START EXERCISE INPUTS
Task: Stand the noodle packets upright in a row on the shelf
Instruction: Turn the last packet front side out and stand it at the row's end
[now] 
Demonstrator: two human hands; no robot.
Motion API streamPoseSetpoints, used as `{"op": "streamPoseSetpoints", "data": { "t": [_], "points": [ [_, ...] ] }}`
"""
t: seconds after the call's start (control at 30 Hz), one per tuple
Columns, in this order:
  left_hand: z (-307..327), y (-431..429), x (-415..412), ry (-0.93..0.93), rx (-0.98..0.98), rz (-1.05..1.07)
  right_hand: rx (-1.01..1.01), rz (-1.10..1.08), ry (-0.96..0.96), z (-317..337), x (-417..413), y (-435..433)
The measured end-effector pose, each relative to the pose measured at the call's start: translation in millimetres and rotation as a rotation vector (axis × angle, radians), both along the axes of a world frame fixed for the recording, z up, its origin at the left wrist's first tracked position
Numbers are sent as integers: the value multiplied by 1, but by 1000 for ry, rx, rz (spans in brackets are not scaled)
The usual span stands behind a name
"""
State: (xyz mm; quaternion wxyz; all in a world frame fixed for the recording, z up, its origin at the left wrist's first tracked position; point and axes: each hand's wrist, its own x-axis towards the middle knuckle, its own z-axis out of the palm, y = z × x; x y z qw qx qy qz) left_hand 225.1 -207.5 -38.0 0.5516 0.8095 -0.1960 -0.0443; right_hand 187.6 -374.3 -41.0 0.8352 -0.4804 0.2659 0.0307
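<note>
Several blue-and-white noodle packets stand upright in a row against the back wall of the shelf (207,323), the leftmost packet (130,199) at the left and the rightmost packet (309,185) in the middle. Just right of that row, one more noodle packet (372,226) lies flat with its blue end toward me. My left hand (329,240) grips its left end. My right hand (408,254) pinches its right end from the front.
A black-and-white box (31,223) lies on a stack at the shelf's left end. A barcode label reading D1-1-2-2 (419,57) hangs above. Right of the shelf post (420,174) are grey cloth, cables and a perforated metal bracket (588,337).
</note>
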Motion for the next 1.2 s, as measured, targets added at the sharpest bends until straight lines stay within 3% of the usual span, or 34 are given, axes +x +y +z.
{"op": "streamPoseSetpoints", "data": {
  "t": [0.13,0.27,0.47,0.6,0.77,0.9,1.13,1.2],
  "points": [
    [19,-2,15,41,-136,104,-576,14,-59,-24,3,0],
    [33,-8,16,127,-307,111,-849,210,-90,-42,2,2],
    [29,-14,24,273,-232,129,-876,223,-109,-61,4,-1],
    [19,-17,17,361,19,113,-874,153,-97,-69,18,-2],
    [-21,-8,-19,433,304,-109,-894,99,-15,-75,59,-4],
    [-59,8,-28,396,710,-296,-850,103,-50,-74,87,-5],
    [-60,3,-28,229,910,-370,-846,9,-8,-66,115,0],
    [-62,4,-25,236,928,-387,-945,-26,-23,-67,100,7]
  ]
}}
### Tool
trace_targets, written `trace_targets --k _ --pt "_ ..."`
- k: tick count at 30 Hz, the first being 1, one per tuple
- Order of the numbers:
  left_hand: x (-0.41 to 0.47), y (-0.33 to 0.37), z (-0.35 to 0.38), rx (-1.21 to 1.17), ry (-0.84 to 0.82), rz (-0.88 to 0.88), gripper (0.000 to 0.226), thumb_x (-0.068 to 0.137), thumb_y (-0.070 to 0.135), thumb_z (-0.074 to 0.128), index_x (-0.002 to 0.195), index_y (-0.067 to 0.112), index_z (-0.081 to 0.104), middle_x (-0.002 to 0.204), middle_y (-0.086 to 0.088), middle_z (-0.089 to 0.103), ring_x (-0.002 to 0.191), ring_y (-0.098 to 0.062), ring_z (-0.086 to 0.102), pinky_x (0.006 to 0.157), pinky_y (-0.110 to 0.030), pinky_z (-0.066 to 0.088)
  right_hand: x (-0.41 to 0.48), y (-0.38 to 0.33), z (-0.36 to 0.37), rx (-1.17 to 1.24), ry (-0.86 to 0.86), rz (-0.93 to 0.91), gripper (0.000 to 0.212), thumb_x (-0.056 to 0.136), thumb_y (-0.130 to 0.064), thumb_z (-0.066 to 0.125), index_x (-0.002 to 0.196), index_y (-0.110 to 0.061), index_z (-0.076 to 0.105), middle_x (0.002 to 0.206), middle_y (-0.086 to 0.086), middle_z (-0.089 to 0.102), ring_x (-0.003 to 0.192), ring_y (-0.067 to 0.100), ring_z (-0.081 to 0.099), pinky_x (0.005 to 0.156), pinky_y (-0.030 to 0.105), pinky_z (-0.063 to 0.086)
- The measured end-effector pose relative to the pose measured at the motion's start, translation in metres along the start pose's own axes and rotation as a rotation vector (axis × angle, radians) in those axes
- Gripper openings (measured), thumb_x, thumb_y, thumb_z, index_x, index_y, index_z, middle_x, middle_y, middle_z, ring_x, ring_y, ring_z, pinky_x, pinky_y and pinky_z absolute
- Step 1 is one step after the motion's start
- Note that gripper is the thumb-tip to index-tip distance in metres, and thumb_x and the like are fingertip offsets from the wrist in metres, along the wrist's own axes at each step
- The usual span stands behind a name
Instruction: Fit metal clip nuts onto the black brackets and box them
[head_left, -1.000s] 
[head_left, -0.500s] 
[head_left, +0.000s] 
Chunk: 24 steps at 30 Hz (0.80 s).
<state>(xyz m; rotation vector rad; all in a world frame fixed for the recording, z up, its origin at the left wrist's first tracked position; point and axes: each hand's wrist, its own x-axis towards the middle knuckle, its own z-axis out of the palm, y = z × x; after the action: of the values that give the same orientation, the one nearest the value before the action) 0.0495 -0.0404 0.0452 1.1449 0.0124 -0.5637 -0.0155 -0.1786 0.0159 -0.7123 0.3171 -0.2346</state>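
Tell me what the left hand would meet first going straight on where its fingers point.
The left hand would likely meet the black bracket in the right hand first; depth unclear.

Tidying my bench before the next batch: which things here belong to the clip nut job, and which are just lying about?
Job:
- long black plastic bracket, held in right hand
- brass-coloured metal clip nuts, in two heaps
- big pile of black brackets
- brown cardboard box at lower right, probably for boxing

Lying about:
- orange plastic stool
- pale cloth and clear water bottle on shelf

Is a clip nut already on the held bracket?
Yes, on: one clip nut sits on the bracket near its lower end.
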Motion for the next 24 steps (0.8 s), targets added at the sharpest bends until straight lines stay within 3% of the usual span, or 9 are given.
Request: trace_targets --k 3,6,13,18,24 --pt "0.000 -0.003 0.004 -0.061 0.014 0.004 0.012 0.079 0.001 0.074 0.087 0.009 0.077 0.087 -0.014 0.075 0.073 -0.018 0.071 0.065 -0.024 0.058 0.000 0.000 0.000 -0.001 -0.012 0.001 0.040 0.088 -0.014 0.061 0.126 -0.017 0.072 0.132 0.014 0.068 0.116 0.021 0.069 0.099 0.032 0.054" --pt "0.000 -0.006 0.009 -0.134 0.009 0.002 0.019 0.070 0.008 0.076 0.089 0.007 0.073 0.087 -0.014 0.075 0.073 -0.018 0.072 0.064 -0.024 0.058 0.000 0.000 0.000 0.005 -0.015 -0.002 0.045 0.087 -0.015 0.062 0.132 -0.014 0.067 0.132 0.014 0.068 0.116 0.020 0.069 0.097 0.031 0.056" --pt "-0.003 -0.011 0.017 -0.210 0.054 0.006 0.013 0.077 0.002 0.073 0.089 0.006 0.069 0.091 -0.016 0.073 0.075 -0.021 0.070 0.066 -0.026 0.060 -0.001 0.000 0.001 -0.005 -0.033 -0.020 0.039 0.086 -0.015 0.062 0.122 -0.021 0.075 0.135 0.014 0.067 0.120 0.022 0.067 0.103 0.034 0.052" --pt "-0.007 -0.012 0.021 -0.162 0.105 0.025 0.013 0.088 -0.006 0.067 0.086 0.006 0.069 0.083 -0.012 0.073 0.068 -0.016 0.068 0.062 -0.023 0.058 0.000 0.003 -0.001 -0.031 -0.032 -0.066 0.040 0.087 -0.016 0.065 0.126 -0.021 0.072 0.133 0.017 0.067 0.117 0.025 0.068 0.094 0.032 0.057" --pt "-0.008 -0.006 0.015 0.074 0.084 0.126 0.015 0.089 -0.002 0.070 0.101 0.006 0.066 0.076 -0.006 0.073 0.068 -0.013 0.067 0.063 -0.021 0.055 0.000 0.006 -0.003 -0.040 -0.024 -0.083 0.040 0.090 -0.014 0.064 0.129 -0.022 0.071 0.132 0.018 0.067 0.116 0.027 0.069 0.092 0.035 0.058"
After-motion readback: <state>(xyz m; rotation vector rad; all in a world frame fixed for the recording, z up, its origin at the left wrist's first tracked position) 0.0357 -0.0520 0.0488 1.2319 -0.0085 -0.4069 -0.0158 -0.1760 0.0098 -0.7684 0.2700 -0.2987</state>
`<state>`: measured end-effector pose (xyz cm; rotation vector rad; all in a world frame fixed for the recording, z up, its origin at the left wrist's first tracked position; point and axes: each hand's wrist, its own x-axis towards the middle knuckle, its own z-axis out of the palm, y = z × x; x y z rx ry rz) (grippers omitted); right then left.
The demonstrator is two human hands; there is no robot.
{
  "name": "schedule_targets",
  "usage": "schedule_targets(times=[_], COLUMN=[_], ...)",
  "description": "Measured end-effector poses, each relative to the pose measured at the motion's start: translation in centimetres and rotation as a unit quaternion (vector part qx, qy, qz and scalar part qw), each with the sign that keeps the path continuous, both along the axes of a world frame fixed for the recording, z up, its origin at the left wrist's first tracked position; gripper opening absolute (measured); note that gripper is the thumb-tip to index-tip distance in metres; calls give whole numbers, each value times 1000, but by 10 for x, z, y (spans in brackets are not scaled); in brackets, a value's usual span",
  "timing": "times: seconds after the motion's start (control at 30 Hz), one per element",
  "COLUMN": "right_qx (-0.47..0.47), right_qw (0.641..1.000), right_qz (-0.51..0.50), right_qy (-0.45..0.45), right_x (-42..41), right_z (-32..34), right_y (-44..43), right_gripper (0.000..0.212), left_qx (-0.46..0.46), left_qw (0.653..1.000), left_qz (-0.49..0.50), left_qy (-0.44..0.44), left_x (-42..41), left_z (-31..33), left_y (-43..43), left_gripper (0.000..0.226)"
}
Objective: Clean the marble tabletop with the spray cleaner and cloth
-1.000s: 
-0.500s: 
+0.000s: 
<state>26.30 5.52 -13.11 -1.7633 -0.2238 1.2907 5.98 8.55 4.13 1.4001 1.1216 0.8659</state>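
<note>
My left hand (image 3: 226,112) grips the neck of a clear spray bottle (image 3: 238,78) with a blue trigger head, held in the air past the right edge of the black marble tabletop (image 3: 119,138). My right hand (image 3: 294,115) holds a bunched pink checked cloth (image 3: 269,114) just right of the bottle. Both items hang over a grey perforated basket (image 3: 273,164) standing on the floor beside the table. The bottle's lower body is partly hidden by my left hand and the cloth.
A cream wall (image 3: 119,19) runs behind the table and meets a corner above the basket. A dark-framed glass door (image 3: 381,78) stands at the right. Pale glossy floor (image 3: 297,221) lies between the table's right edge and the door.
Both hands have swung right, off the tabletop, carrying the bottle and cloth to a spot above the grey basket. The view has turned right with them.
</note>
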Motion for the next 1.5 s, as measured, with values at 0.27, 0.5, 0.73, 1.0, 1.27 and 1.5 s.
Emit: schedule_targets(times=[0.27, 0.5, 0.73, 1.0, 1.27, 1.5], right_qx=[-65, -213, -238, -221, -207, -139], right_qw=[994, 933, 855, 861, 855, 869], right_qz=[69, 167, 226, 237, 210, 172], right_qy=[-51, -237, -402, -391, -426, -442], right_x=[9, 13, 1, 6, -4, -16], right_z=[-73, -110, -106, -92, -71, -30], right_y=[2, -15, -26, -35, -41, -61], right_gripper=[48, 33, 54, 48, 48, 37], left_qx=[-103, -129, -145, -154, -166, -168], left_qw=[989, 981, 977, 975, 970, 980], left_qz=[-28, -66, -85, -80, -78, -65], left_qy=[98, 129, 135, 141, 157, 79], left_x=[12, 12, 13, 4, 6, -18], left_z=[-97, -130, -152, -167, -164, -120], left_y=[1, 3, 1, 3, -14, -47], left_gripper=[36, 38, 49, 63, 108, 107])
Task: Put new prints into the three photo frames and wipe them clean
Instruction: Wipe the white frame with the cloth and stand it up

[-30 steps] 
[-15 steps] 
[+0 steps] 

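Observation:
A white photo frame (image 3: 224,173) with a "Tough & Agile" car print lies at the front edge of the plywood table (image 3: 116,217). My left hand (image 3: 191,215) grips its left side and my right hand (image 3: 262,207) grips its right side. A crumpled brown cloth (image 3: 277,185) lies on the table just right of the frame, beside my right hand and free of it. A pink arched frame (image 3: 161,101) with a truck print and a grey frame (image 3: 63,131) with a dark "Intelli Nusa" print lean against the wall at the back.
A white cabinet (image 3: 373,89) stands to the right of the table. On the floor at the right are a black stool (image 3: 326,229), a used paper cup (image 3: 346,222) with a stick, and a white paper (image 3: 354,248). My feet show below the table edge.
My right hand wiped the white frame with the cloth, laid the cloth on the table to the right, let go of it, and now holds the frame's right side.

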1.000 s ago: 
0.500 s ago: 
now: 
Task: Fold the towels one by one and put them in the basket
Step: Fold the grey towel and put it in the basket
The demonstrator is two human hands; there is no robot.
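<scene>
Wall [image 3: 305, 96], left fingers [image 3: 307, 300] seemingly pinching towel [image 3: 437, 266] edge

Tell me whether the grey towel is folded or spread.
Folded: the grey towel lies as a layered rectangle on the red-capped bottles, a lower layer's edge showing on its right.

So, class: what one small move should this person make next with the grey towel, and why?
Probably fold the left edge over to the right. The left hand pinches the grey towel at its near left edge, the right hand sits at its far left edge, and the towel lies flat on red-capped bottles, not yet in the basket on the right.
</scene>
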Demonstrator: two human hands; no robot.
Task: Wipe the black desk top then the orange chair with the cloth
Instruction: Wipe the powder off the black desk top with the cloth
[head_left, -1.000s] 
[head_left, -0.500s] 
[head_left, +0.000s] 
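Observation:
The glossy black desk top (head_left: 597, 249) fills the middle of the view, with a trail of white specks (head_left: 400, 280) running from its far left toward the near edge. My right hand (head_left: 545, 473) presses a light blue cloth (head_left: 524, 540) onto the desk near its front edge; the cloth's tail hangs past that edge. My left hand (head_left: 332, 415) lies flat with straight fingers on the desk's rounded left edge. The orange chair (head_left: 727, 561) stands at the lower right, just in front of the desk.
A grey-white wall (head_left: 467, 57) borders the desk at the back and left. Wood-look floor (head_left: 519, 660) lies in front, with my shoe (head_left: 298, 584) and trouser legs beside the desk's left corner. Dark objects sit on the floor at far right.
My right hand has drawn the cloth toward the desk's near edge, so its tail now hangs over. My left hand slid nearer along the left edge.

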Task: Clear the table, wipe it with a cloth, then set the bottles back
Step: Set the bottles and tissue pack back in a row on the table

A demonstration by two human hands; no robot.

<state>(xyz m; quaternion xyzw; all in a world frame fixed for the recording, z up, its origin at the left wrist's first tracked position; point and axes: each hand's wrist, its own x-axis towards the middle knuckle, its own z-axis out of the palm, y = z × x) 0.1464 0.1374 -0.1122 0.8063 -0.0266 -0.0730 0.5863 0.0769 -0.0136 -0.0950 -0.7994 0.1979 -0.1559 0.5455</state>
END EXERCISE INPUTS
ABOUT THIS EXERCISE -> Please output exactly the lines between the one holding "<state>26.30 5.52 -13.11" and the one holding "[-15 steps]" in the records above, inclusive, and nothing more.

RESPONSE TO THE TASK ->
<state>26.30 5.52 -13.11 -1.7633 -0.2238 1.2907 5.98 8.55 4.13 1.4001 1.1216 0.8659</state>
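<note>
My left hand (image 3: 226,112) grips the neck of a clear spray bottle (image 3: 238,78) with a blue trigger head, held in the air past the right edge of the black marble tabletop (image 3: 119,138). My right hand (image 3: 294,115) holds a bunched pink checked cloth (image 3: 269,114) just right of the bottle. Both items hang over a grey perforated basket (image 3: 273,164) standing on the floor beside the table. The bottle's lower body is partly hidden by my left hand and the cloth.
A cream wall (image 3: 119,19) runs behind the table and meets a corner above the basket. A dark-framed glass door (image 3: 381,78) stands at the right. Pale glossy floor (image 3: 297,221) lies between the table's right edge and the door.
Both hands have swung right, off the tabletop, carrying the bottle and cloth to a spot above the grey basket. The view has turned right with them.
</note>
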Motion for the next 1.5 s, as measured, with values at 0.27, 0.5, 0.73, 1.0, 1.27 and 1.5 s.
Emit: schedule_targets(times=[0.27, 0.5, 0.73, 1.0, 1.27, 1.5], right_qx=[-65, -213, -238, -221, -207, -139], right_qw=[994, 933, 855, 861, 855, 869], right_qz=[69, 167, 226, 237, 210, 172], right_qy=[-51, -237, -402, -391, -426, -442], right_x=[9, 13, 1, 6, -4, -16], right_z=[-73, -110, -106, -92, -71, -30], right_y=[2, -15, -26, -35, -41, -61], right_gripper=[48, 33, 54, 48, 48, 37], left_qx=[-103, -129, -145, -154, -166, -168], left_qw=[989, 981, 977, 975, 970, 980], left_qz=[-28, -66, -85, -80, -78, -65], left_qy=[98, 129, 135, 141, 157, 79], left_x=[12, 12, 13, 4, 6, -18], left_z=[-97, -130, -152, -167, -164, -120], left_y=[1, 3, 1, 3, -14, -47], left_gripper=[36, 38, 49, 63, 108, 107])
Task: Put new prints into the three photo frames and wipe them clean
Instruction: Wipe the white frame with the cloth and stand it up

[-30 steps] 
[-15 steps] 

The output as shown is complete.